◆ What the exercise asks
Retype the data below verbatim; pictures do not belong in the copy.

- - -

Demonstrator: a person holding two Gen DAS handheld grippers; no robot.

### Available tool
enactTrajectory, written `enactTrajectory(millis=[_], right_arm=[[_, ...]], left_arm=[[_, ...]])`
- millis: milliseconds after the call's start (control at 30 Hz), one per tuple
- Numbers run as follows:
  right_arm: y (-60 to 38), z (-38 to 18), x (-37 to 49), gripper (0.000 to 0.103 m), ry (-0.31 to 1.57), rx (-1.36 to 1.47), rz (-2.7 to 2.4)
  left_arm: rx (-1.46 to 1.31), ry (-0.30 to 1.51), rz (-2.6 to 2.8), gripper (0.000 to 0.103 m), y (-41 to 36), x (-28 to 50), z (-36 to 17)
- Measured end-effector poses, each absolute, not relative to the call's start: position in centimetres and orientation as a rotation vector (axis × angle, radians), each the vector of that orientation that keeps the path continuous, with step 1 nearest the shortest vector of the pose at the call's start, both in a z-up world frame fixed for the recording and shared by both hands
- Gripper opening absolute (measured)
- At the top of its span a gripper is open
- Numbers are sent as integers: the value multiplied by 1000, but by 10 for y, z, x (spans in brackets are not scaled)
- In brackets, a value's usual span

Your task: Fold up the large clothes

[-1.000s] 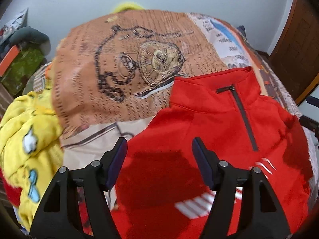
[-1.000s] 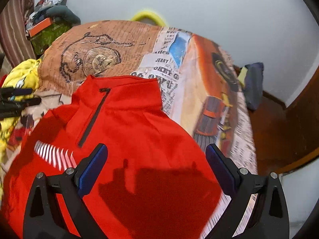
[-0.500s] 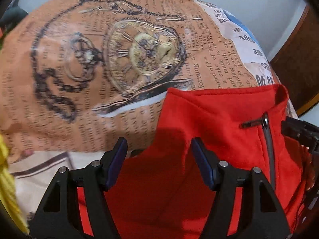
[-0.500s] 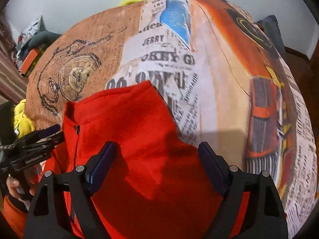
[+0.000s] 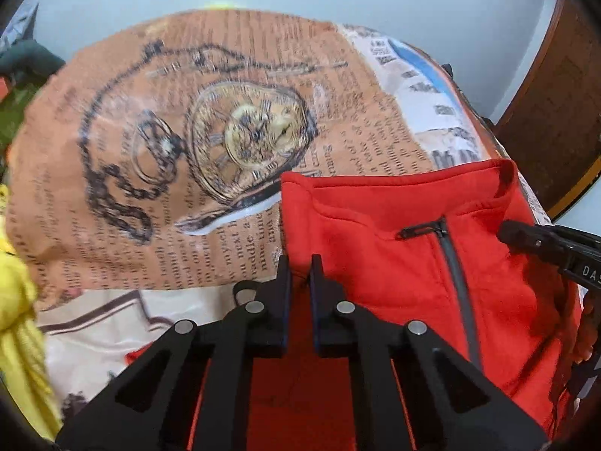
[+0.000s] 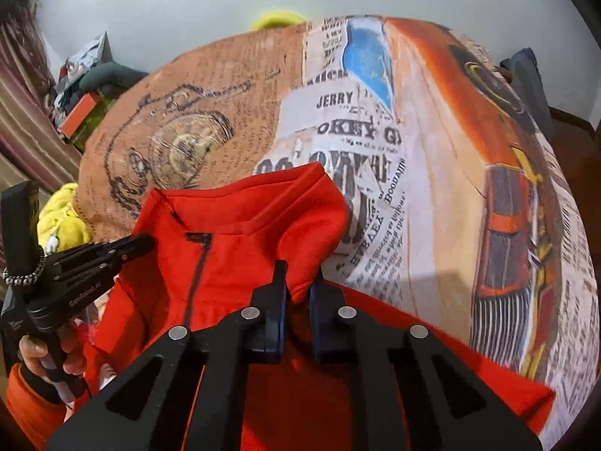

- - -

◆ Exercise result
Demonstrator: a person holding two Gen DAS handheld grippers; no robot.

### Available tool
enactTrajectory, written `enactTrajectory(millis=[_], right_arm=[[_, ...]], left_arm=[[_, ...]])`
- millis: milliseconds after the call's start (control at 30 Hz), one per tuple
- Numbers run as follows:
  right_arm: y (-60 to 38), z (-38 to 18), x (-37 to 49), gripper (0.000 to 0.103 m), ry (-0.31 to 1.57), rx (-1.36 to 1.47), rz (-2.7 to 2.4)
  left_arm: rx (-1.46 to 1.31), ry (-0.30 to 1.51), rz (-2.6 to 2.8), gripper (0.000 to 0.103 m), y (-41 to 36), x (-28 to 50), z (-36 to 17)
- Measured end-effector poses, each absolute, not relative to the call's start: position in centimetres and orientation as a rotation vector (axis × angle, radians), each the vector of that orientation that keeps the path continuous, with step 1 nearest the shortest vector of the pose at the call's start, both in a z-up world frame fixed for the recording and shared by both hands
- Gripper opening absolute (measured)
- At the top of its span a gripper is open
- Numbers are sent as integers: the value multiplied by 1000, but by 10 for y, z, x (spans in brackets are not scaled)
- In brackets, a value's usual span

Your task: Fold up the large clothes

[-1.000s] 
[-1.000s] 
[-0.500s] 
[-0.500s] 
[+0.000s] 
[+0.000s] 

No further work is required for this exercise.